A: Firstly, the proposal aims to simplify (or, oversimplifies, according to critics) India’s complicated tax system, and if nothing else, brings into public conscience the need for reforms in the current tax system.

Second, it could potentially directly kickstart consumer spending by doing away with income and a host of other taxes while also eliminating the need to set up several layers of government machinery employed to collect taxes.

Third, the BTT would help fight black money, money laundering and tax evasion.

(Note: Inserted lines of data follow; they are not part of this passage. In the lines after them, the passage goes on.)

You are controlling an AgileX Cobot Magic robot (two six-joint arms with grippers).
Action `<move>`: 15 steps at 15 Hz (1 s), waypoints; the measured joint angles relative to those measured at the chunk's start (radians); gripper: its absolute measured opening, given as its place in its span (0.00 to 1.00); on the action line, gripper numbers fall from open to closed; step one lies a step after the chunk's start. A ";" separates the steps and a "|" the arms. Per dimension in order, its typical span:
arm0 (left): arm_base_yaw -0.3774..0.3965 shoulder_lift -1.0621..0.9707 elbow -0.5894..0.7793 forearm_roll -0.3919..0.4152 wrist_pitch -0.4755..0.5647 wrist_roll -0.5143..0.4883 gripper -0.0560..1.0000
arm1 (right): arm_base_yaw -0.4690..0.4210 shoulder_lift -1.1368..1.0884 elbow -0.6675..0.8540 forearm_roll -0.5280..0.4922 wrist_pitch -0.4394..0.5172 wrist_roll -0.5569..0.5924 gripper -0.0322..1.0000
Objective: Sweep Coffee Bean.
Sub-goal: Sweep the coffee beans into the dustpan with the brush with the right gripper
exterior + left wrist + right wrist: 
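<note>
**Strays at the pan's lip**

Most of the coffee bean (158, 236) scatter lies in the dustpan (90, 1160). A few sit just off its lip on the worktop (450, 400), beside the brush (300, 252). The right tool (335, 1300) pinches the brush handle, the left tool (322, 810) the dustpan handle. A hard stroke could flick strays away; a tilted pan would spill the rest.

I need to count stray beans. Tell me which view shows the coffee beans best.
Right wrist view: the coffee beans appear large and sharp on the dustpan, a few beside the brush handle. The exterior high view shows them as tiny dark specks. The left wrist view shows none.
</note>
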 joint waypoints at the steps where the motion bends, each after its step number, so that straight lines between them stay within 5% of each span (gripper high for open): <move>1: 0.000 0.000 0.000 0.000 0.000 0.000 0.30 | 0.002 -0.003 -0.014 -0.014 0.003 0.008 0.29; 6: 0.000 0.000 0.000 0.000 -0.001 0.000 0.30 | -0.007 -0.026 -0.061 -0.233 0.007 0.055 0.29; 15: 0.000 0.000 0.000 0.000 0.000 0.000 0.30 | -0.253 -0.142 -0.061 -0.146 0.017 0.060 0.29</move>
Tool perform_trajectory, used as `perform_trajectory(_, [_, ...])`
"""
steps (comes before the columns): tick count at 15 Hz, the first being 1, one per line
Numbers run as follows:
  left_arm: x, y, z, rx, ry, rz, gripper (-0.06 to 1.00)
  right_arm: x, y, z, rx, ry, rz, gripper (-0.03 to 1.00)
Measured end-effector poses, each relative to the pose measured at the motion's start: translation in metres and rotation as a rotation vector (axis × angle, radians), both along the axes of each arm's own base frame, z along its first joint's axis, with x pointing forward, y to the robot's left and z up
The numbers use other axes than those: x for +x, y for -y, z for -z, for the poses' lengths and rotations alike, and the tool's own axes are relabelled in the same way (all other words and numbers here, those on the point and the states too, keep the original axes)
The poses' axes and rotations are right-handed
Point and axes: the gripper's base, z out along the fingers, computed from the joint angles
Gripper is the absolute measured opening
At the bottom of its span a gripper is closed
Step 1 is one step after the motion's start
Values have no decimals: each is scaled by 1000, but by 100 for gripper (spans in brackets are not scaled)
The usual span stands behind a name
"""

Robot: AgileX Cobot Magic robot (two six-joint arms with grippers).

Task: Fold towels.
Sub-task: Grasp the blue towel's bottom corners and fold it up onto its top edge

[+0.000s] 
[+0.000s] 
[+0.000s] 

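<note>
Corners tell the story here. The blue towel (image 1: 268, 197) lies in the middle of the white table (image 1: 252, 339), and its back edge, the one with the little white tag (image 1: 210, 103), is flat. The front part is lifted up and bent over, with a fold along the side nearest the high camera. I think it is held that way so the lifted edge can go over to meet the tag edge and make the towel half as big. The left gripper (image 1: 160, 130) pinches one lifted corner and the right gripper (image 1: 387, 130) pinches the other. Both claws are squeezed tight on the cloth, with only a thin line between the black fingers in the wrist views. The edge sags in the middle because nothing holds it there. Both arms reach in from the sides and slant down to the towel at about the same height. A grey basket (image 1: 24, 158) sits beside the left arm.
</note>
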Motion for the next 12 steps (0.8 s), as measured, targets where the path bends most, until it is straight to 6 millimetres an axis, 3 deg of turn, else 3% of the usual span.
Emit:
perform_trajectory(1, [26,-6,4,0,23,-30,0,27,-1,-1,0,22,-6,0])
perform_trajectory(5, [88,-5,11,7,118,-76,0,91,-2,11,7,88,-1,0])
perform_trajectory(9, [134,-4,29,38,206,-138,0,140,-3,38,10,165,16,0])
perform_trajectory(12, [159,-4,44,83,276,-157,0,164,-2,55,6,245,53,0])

Q: What do the critics say?

A: Critics say the first and potentially the most drastic negative consequence of such a system would be to force people away from banking transactions. The various possibilities include people starting to hoard cash, emergence of parallel systems such as barter trade or dealing in alternative payment systems such as gold, etc. Critics add the move’s radical nature could even give rise to unpredictable shifts in the economy such as companies wanting to move toward inhouse manufacturing rather than dealing with others in order to save on tax.

The move, as it caps cash transactions at Rs 2,000, would need to develop robust electronic payment systems in a country where 60 percent of people do not have a bank account. 

The BTT also produces a cascading effect on economic activity (leading to an effective rate that would be higher than the headline 2 percent) as repeat transactions to complete a single activity such as production would lead to multiple levies.

Finally, the tax would charge the same rate on the rich and the poor, thereby potentially widening the inequality gap.

Q: What is the BJP’s official position on the BTT?

A: The BJP has so far remained non-committal on whether it would include BTT as a focus area in its election manifesto.

In an interview with CNBC-TV18, party leader Arun Jaitley said: “The BJP has not accepted the concept of a banking transaction tax. There have been suggestions made by ArthaKranti to the BJP. The proposal, on the face of it, sounds very popular and attractive. However, I am conscious of the huge number of difficulties which are there in implementing such a proposal. Therefore, the BJP as a responsible party is not going to accept it without going through such a proposal, without figuring out the consequential spiral effects of this.”